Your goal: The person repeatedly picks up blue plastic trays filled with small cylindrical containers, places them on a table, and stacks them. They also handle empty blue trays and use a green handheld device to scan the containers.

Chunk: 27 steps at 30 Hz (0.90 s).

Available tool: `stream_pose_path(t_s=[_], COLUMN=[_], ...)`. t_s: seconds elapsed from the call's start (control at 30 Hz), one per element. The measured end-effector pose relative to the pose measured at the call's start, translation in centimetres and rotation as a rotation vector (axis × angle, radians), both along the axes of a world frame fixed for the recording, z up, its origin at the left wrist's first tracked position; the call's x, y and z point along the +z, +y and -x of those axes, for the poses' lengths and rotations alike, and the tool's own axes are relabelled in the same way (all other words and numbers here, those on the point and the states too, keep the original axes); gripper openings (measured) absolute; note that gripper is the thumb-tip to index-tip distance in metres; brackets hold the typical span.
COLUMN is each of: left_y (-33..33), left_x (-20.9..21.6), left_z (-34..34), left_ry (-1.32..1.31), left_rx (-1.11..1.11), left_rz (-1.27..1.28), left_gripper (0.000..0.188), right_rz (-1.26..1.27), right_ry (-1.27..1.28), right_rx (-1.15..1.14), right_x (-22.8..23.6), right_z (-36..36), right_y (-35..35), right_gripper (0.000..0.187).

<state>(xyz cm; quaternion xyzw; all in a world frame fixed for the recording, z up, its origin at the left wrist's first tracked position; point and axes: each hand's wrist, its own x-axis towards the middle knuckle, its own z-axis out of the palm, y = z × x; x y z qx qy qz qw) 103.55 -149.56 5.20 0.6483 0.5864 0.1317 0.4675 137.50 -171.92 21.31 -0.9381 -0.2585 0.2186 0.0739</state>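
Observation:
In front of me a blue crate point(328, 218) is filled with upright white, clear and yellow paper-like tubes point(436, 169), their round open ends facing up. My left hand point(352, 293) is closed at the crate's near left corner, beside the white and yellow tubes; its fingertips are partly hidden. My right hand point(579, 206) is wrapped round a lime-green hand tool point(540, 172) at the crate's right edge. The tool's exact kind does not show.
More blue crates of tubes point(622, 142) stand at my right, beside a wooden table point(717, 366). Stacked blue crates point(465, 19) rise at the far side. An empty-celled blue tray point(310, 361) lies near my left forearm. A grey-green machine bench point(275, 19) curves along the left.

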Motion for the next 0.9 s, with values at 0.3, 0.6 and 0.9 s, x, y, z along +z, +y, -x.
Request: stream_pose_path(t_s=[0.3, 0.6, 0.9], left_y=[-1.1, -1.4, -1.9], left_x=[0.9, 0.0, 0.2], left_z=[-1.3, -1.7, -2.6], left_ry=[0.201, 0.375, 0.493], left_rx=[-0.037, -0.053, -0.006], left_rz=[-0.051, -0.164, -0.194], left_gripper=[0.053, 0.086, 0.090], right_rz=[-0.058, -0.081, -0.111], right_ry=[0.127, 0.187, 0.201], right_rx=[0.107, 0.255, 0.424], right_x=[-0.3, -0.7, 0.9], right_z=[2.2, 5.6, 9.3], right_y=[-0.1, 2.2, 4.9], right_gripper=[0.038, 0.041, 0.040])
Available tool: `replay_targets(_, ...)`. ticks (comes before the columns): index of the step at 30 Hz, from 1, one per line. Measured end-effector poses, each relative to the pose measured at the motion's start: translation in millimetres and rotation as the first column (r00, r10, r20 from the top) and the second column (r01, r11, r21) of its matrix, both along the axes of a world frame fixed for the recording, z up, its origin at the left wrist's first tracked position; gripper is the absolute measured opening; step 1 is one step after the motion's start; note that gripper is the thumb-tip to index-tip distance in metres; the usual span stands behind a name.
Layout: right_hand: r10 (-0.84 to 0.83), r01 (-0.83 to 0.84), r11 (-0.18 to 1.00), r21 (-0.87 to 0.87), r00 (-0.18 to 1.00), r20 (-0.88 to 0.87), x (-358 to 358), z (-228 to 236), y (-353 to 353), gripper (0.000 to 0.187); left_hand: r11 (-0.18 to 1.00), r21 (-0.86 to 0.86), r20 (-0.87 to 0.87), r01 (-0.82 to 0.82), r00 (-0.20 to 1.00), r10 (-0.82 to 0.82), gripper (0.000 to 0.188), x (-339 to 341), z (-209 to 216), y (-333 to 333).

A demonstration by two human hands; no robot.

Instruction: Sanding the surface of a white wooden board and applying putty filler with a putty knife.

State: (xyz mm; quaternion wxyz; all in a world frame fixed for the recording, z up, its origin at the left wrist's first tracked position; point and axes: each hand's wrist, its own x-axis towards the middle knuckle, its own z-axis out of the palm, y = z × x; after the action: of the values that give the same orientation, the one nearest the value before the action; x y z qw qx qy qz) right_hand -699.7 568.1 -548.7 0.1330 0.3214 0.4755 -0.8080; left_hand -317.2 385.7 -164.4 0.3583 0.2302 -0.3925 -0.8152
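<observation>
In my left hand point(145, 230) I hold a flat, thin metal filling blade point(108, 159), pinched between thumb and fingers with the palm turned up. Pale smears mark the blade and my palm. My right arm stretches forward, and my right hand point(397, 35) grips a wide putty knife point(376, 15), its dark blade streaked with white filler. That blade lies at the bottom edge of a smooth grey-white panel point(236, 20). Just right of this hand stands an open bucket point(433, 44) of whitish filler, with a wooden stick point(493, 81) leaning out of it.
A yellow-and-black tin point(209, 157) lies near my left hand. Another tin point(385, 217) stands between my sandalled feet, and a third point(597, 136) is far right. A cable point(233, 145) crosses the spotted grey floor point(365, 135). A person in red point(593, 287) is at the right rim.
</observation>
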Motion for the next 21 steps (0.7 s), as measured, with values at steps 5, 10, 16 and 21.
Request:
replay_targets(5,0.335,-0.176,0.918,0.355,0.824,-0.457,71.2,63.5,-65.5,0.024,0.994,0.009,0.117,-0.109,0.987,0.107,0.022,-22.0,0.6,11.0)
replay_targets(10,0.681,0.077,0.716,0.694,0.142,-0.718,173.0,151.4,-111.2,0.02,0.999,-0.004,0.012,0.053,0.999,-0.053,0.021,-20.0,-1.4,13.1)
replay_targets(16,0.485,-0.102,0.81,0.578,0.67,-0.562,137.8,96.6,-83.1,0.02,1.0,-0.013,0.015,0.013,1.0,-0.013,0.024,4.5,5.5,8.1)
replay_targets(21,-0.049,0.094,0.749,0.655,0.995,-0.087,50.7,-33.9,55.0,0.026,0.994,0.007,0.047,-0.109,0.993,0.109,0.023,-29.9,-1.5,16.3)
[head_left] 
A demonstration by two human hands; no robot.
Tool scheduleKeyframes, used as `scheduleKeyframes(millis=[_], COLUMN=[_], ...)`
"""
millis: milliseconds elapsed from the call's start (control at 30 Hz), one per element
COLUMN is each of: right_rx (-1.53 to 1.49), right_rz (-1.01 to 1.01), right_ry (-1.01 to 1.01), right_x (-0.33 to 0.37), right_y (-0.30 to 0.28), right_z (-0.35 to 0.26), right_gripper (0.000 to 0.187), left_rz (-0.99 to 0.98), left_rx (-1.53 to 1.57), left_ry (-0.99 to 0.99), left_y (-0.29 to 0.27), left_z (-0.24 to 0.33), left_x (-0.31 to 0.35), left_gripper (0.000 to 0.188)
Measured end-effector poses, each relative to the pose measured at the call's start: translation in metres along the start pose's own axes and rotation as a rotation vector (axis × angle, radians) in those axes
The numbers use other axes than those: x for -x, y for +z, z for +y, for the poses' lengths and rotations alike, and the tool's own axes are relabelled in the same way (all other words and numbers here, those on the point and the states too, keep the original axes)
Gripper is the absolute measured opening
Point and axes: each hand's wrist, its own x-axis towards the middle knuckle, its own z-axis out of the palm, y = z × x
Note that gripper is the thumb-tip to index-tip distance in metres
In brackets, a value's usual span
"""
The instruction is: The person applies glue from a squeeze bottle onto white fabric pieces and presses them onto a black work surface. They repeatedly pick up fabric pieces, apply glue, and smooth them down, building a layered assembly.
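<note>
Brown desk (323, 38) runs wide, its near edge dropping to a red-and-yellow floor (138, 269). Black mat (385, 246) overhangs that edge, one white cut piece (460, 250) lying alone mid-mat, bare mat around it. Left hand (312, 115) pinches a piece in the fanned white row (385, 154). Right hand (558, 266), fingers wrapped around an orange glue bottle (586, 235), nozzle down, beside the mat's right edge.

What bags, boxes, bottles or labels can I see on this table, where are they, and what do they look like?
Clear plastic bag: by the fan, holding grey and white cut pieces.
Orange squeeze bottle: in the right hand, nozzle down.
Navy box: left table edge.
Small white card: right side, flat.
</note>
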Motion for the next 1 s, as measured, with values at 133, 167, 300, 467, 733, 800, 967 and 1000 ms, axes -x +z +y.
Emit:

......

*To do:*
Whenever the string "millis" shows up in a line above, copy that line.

*Response to this exercise:*
Tool scheduleKeyframes, used as `scheduleKeyframes(millis=[_], COLUMN=[_], ...)`
millis: milliseconds elapsed from the call's start (control at 30 Hz), one per element

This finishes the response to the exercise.